Action item:
In the records below, find the line holding "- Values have" and the line holding "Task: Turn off". Set down both, with every line between them, exactly.

Data in this exercise START

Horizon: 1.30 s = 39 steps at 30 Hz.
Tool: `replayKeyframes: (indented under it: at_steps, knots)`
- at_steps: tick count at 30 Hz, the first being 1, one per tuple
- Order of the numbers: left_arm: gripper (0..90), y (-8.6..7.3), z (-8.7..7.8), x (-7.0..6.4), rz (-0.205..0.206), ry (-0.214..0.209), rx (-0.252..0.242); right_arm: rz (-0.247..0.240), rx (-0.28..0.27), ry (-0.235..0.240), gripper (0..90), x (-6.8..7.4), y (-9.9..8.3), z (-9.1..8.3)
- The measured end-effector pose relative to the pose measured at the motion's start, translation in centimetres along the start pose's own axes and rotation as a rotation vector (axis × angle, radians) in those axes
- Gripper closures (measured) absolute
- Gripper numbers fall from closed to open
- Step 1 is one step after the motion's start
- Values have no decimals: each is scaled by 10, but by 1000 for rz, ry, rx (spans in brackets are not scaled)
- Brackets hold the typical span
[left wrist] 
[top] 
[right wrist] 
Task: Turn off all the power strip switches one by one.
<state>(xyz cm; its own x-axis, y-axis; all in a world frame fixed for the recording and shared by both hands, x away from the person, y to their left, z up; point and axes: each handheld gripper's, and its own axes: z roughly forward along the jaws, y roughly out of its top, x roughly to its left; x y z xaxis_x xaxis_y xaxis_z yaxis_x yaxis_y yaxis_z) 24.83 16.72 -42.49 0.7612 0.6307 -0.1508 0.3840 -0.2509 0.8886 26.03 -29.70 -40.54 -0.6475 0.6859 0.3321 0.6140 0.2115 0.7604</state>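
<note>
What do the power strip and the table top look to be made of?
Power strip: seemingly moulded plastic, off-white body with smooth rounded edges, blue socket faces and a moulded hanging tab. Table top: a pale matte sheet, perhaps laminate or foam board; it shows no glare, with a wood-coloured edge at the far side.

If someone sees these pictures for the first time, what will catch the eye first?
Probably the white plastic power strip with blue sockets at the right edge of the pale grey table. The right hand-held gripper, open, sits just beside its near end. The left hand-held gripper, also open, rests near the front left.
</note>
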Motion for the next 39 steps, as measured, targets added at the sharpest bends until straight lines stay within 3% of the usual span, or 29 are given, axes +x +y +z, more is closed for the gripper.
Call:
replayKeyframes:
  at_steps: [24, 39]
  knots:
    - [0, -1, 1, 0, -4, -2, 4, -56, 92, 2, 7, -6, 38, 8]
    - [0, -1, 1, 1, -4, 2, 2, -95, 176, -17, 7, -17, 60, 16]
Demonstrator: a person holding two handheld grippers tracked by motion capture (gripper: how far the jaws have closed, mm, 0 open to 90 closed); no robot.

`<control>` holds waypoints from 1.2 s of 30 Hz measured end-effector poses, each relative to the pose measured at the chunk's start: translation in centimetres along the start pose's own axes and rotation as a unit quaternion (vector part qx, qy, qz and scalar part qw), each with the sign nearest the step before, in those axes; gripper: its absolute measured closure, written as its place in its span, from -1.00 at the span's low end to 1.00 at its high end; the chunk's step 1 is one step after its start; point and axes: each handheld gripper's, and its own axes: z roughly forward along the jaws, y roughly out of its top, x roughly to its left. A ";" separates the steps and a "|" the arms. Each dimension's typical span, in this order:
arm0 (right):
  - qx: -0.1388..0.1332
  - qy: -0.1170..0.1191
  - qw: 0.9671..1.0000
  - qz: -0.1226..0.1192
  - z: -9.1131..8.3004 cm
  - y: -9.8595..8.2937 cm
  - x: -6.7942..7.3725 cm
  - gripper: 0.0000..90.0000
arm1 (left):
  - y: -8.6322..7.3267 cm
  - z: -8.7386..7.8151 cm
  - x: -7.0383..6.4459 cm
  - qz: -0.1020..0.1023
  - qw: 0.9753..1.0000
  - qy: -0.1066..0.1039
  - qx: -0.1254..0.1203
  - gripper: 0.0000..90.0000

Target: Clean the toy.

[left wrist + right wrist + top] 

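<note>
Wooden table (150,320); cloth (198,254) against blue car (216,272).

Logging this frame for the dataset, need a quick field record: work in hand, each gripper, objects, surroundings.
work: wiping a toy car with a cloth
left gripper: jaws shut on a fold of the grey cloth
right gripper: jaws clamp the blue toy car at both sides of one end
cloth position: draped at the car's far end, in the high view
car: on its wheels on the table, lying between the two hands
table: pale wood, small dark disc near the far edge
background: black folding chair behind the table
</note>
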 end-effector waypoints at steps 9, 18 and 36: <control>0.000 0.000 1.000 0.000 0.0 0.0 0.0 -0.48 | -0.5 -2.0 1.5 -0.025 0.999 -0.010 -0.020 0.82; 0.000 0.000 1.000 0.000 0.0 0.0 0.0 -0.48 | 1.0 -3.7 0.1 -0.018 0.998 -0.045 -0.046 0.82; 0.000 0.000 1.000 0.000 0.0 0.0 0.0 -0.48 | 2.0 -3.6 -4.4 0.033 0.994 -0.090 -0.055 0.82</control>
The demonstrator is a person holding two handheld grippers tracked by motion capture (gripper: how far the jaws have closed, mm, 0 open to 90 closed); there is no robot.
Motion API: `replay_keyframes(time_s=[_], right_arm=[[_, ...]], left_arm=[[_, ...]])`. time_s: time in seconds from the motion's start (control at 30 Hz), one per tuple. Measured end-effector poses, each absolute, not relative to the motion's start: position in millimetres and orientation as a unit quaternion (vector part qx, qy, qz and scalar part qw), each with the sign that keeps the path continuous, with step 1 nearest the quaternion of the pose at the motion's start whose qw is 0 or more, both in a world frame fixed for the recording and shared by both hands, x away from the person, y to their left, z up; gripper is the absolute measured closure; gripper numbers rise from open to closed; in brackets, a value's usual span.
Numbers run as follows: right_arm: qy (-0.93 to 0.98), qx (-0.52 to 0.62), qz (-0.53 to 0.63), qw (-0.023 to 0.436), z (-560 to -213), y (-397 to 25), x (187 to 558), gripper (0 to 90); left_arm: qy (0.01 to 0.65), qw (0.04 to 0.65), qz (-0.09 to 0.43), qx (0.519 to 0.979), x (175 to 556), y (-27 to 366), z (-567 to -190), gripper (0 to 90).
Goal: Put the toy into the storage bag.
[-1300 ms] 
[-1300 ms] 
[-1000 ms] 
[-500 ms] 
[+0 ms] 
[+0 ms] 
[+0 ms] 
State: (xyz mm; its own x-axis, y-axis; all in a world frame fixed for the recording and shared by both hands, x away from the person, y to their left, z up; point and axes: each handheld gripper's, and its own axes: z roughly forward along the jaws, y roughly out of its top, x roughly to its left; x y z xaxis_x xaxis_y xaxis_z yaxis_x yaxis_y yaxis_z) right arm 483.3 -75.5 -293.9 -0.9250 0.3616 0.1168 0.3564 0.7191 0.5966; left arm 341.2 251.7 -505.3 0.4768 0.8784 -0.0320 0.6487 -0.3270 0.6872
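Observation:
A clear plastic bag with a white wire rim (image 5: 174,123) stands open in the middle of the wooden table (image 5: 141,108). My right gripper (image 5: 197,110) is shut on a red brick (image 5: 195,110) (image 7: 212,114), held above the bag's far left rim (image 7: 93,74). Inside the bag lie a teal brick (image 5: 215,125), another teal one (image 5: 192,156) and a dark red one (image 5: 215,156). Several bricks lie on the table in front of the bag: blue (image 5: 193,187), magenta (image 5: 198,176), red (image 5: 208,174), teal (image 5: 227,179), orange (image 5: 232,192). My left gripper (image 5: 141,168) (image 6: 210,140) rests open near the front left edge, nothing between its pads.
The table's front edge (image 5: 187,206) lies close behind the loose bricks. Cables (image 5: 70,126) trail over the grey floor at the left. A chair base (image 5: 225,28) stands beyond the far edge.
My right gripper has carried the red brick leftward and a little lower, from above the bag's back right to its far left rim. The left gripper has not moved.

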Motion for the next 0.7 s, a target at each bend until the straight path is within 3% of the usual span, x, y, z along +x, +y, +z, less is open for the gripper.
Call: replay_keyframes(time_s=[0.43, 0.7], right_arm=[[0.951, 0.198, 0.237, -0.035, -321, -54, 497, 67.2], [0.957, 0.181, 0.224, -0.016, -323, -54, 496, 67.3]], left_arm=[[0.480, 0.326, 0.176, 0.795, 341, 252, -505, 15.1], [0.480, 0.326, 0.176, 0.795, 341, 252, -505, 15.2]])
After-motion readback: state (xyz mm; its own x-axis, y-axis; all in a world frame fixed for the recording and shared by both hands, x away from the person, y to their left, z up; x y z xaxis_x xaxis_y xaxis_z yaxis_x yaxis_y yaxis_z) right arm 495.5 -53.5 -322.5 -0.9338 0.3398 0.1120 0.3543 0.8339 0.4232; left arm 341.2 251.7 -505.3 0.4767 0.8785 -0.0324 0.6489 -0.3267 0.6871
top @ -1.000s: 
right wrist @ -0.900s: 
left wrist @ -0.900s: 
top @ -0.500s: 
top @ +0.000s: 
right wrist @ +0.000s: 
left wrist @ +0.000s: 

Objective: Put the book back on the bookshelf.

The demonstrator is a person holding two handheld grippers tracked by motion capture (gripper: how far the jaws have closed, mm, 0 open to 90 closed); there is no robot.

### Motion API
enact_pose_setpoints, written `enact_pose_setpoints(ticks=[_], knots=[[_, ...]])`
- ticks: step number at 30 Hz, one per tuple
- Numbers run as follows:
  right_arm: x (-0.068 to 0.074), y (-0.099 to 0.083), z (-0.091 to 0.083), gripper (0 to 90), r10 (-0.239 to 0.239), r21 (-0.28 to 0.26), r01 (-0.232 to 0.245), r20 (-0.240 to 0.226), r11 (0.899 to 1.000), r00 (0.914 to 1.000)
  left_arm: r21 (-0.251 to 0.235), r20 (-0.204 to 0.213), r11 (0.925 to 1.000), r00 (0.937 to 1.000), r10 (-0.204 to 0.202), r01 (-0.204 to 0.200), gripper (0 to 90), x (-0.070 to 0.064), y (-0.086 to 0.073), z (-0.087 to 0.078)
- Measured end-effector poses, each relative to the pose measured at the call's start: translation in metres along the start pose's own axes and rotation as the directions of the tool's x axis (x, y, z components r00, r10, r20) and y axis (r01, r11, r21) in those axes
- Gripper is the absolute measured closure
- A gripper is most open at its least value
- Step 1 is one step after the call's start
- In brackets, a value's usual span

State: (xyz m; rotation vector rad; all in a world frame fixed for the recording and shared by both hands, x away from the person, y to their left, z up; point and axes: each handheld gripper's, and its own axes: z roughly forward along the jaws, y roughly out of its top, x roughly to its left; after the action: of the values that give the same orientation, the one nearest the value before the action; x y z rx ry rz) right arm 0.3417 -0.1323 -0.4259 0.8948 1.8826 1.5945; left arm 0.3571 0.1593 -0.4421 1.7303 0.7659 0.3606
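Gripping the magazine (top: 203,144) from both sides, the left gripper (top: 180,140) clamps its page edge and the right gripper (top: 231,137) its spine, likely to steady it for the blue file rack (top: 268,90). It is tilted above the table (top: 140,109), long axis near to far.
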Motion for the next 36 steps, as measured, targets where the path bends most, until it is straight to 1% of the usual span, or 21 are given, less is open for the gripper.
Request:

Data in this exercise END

Answer section:
- Values have no decimals: each is scaled by 10, but by 1000 for rz, ry, rx (spans in brackets are not scaled)
- Brackets hold the typical span
[left wrist] 
[top] 
[right wrist] 
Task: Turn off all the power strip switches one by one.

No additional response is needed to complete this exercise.